A Computer Program Called BETSY Could Be Your Next Ranch Hand

It happened: facial recognition and 24/7 video surveillance of every movement. It may sound like something out of a sci-fi movie, but don’t worry. It’s not for you. It’s for your cattle.

An artificial intelligence system named BETSY was developed by OneCup AI, an Alberta-based tech startup. The company offers it to producers who want to adopt the technology as a way to improve efficiency, herd health and peace of mind.

Using enhanced Wi-Fi and security cameras mounted in high traffic areas such as water troughs, salt pans or feeding stations, OneCup AI uses facial recognition to track up to 1 000 cattle.

According to the company, BETSY can improve farmers’ return on investment by fulfilling many observation and reporting roles, including early disease detection by tracking breathing, coughing, lameness, arching of the back and depression. .

“What we provide is an extra view of the field when farmers can’t be there,” said Mokah Shmigelsky, CEO of OneCup AI. “It’s as if an AI ranch worker was there when he wasn’t on the farm doing his other job or wanted to get some sleep during calving season. We are a proactive monitoring system.

The company may work with feedlots, but is currently focused on cow-calf operations. BETSY monitors intake and output, which play a vital role in animal growth. The system also tracks feed consumption, helping to determine optimal rations to reduce costs and optimize feeding schedules.

Calf tracking

How does the company teach BETSY to recognize issues like lameness?

“Really, it’s just about how you’ll learn — the same way you learn to recognize that an animal is limping,” Shmigelsky said. “BETSY learns the same way. She learns by seeing animals that limp compared to animals that don’t.

BETSY automatically sends text messages or emails, depending on what is happening with a specific herd or animal. Farmers also have a comprehensive dashboard of their animal data points, with overviews or spreadsheets at the herd or individual animal level.

“You can add more information about your animals if you already have some on your farm,” Shmigelsky said. “And then all your data is in one place.”
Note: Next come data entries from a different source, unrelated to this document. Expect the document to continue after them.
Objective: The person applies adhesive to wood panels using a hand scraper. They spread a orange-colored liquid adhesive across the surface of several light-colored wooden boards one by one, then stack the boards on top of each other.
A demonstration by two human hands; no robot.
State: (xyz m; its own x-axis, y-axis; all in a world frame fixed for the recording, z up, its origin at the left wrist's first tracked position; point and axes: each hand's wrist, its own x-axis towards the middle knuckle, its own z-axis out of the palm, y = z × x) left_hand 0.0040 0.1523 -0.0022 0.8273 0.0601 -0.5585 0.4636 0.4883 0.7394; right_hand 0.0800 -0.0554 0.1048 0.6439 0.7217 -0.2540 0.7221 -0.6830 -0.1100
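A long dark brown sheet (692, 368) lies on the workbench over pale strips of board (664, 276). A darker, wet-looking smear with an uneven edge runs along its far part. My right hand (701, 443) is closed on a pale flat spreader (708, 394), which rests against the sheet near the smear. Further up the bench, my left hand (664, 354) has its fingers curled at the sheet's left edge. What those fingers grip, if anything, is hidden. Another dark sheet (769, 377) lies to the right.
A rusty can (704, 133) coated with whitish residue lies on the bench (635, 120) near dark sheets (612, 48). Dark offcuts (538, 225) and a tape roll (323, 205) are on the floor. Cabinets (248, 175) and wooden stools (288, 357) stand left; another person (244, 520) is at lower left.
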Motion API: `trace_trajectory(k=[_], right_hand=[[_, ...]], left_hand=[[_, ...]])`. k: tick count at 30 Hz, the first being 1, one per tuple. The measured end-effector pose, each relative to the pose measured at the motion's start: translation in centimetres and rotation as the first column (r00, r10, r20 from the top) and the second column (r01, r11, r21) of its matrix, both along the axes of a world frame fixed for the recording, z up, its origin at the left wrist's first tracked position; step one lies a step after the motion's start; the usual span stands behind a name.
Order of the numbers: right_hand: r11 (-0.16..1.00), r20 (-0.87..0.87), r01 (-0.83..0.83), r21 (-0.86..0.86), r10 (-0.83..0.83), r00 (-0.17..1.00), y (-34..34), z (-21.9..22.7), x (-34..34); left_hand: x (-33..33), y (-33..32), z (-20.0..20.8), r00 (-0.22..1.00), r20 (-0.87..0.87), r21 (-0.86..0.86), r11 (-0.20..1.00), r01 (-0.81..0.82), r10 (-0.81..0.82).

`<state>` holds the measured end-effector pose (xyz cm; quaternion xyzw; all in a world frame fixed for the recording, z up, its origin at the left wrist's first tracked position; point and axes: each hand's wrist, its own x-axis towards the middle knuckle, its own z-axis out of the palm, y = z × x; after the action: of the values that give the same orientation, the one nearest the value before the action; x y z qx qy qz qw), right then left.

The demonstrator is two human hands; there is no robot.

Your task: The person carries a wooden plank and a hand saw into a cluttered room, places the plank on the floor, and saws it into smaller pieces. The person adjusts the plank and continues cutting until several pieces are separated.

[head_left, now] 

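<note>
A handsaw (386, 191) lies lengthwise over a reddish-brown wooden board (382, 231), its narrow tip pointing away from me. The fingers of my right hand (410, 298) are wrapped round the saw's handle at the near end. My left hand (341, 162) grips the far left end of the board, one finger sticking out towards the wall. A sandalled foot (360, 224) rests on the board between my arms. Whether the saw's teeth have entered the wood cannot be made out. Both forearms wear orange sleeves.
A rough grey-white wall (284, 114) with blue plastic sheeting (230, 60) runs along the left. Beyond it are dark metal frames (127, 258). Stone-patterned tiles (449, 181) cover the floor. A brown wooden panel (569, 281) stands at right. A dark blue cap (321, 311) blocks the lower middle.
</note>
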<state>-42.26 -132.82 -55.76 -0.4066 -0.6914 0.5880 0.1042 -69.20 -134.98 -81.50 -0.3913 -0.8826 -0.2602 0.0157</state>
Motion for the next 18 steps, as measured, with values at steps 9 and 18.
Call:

Technology in its current form is intended to augment staff, not replace them. But the company is making improvements, and the lack of skilled talent in the agriculture industry could make BETSY even more useful.

“It could basically replace a ranch hand,” Shmigelsky said. “You may only need to hire one ranch hand for your summer season instead of two or three, so this can really help with staffing in the future.”

Looking for early adopters

A 300-head cattle rancher who uses rotational grazing said BETSY might not work well on his operation, but the system could have other applications. Ben Campbell, who operates Tullichewan Ranch with his wife Stephanie near Black Diamond, said there are huge differences in ranch management styles.

“Because I move them every day or every other day, any lame or ailing cow is always at the back of the herd when she passes,” he said. “It only takes me 30 minutes every other day to do it. There isn’t really any opportunity to save time or labor as I’m already in an extremely low labor time situation.

BETSY could work for feedlots, dairies or farms where cows are moved less frequently, where a small number of people manage many animals or where staff may be unreliable.

“To me, that’s where it feels like he has a tremendous opportunity,” Campbell said. “The feedlot-type situations, there’s a huge opportunity, and then those ranches where they don’t check the cows all the time would be another opportunity.”

The standard OneCup AI system uses four cameras that cost $40 per month each. The system installation fee is $995.

“During the calving period, farmers can place cameras in the barn or in the pens where the calvings are for the first time,” Shmigelsky said. “They are easy to move. These are standard security cameras, so they are very easy to move to where your pets go.